Éste es el aspecto más delicado. Ya dije antes que en el himno americanista nuestra nota central es Do, por lo tanto, si contamos de manera ascendente —Do, Re, Mi—, Mi sería nuestra nota tres.

En el esquema se ve cómo esta tercera nota aparece al principio de los dos grupos de corcheas del primer compás (la nota Mi se escribe sobre la primera línea del pentagrama de abajo hacia arriba).

En el himno sevillista, si nuestra nota uno es Si, nuestra tercera nota sería Re, Do, Re—, que aparece cuatro veces, incluyendo el inicio de cada grupo de corcheas, como en la canción de Matute. La línea melódica es la misma.

Por si fuera poco, la distancia entre las dos notas que terminan cada frase es de cuatro tonos.

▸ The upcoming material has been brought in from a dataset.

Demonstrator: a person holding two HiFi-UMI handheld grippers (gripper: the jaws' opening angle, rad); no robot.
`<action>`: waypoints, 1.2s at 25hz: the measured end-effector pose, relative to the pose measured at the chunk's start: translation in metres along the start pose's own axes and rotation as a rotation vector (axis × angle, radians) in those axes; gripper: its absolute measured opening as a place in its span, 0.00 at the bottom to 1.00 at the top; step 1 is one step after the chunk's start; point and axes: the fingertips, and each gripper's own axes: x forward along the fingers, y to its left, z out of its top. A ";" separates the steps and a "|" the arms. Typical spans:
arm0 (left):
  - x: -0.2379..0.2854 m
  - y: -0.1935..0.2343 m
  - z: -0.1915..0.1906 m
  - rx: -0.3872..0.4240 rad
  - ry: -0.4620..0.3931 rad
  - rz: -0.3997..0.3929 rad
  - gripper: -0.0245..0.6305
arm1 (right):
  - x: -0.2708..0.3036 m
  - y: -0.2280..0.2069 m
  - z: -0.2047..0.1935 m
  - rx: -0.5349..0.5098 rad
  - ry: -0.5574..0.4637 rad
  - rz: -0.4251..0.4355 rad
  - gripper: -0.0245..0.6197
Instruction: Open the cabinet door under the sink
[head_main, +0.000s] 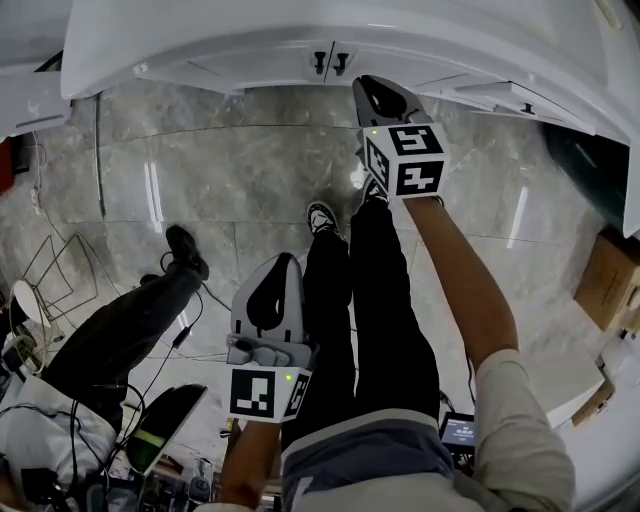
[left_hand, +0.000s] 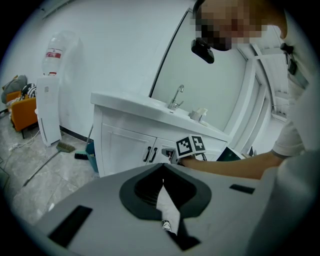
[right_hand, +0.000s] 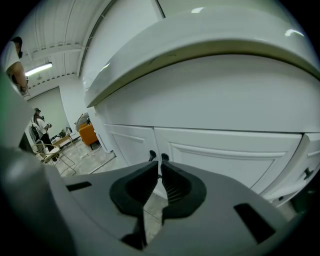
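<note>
The white sink cabinet (head_main: 250, 45) fills the top of the head view, its two doors shut, with a pair of black handles (head_main: 330, 62) at the middle seam. My right gripper (head_main: 365, 88) reaches out to just right of those handles. In the right gripper view its jaws (right_hand: 160, 167) are shut on nothing, with the two handles (right_hand: 158, 157) just beyond the tips. My left gripper (head_main: 280, 265) hangs back over the floor, shut and empty (left_hand: 162, 167). From the left gripper view, the cabinet (left_hand: 125, 145) and the right gripper (left_hand: 174, 156) at the handles show ahead.
My own legs and shoes (head_main: 322, 216) stand before the cabinet. Another person's leg (head_main: 150, 310) and cables (head_main: 40, 270) lie at the left, a cardboard box (head_main: 610, 280) at the right. A water dispenser (left_hand: 50, 107) and a broom (left_hand: 65, 147) stand left of the cabinet.
</note>
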 end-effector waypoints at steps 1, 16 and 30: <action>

En el esquema está marcado con un número 4 en rojo. Sólo es cuestión de hacer las cuentas.

Esta explicación compete al estricto sentido musical, pero ¿no es demasiada coincidencia que además en ambos coros se mencione el nombre de los equipos? Los invito a escuchar el minuto 1:09 del himno sevillista y el 2:28 del americanista y comparar con sus propios oídos.

El asunto con la canción de Matute es que las similitudes son detectables en distintos niveles del análisis musical y en las mismas secciones que la música de Javier Labandón. Matute no sólo recurrió a un recurso musical —el ritmo, la armonía, etc—, sino que utilizó todos, al mismo tiempo, y con las mismas maneras.